This folder contains the necessary program files to create Sparkify Parquet files for analytics to read.
- data
- Folder contains sample data.
- etl.ipynb
- Jupyter notebook file used to build the etl process step by step.
- etl.py
- reads and processes files for song_data and log_data and loads them into the parquet files.
- aws
- Folder contains configuartion details to create spark session on demand
- README.md
- environment.yaml
- conda environment file to import the python environment used by the project.
-
Use the following command to clone the project repository.
git clone https://github.com/shilpamadini/DWH-S3-Spark.git
-
Create the environment using below command
conda env create -f environment.yaml
-
Activate the conda environment
source activate dand_py3
-
Navigate to the project directory and run the following to create tables
python etl.py
A music streaming startup, Sparkify, has grown their user base and song database and want to move their processes and data onto the cloud. Their data resides in S3, in a directory of JSON logs on user activity on the app, as well as a directory with JSON metadata on the songs in their app.

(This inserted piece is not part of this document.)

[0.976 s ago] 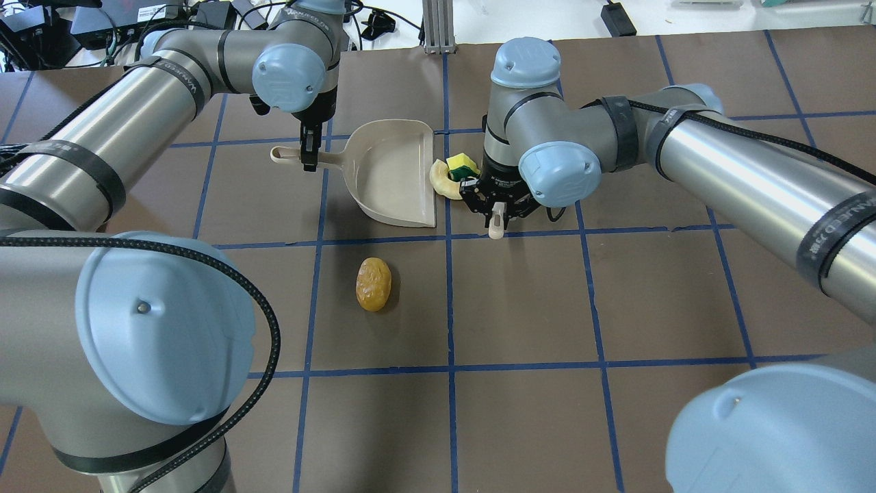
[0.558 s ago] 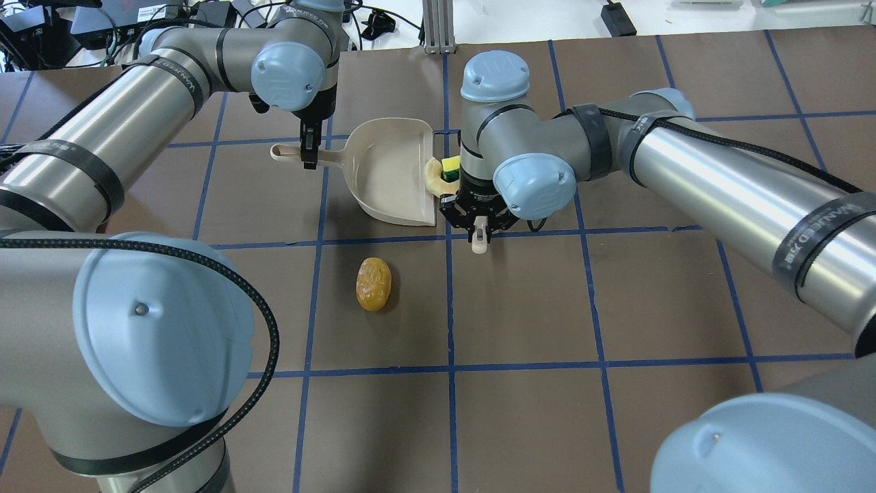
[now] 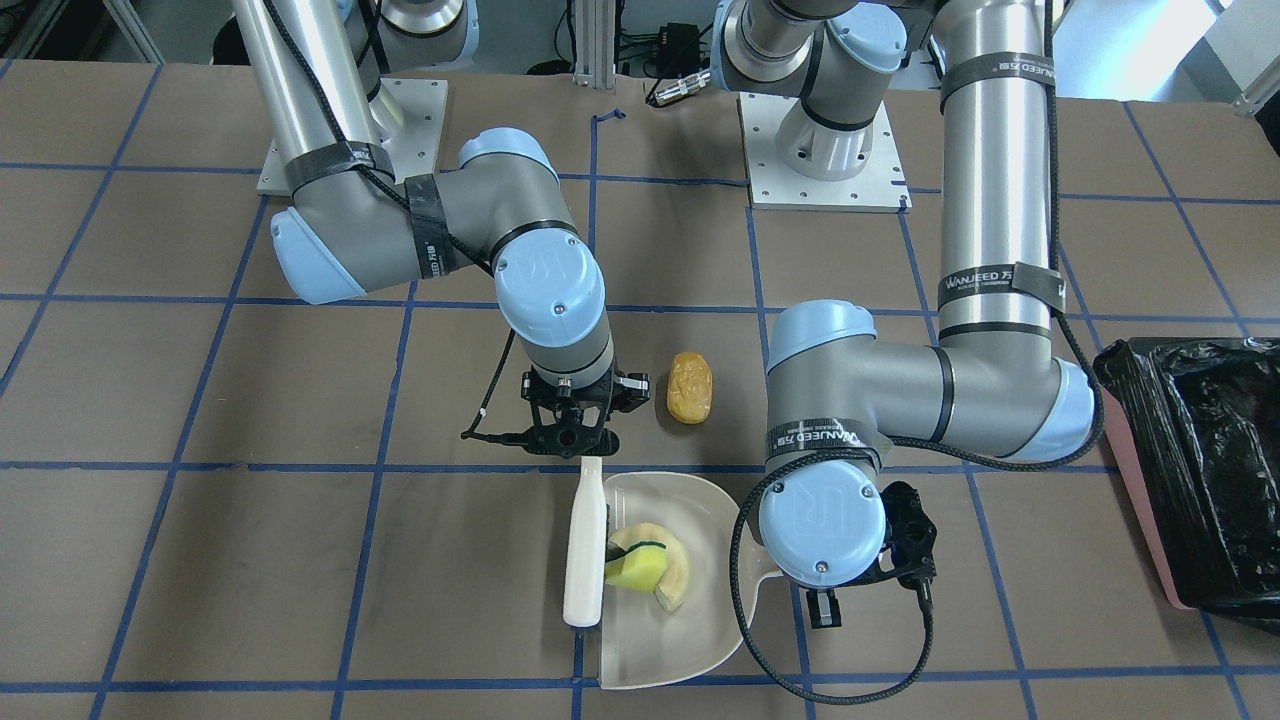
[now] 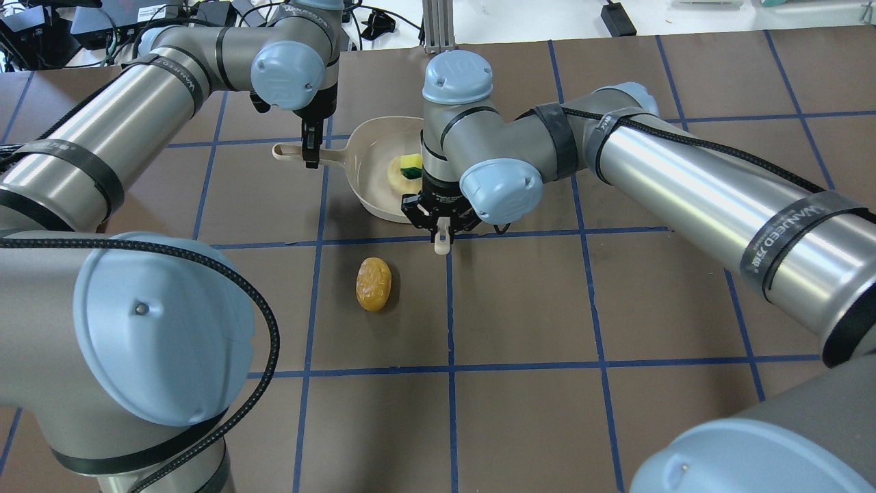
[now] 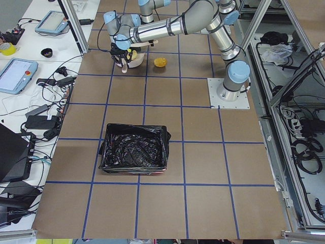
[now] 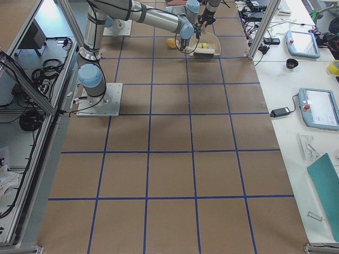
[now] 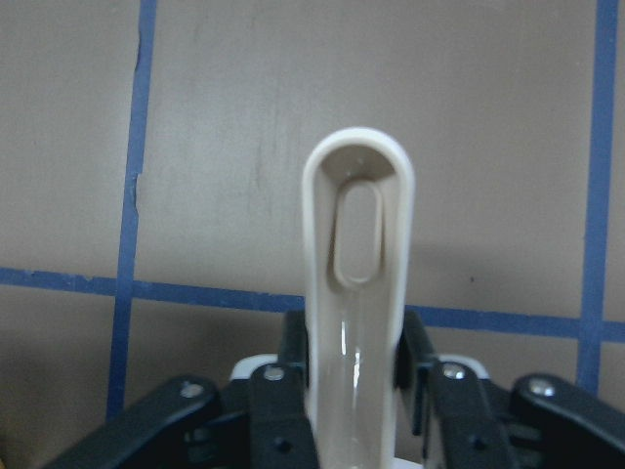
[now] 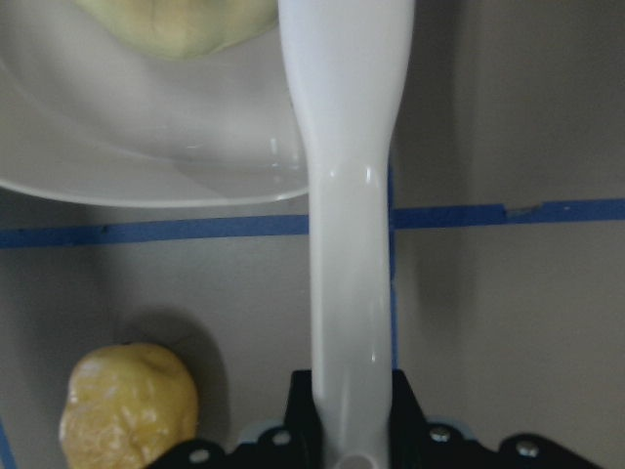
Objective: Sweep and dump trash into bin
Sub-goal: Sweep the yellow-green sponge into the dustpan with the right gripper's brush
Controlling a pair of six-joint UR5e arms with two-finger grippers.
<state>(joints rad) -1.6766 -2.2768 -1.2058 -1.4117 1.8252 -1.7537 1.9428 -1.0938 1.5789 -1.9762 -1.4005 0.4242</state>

This project aims to build an ETL pipeline that extracts their data from S3, process them using spark, and transforms data into a set of dimensional tables for the analytics team to continue finding insights on the data. These tables are loaded as parquet files into s3 bucket for analytics teams to access.
Analytics are interested in knowing what songs the users are listening to and performing ranking , aggregation on the data to determine which song is played the most, what is most popular song, which artist released most popular songs. Analytics may also be interested in looking at the trends over a period of time.
In order to support the required analytics a star schema design is implemented to design the data warehouse. Songplay table is the fact table and song, user,artist and time are dimension tables.
Here is the ER diagram explaining the schema design.
Songs data is partitioned by year and artist_id. Time data is partitioned by year and month. Song Play data is partioned by year and month.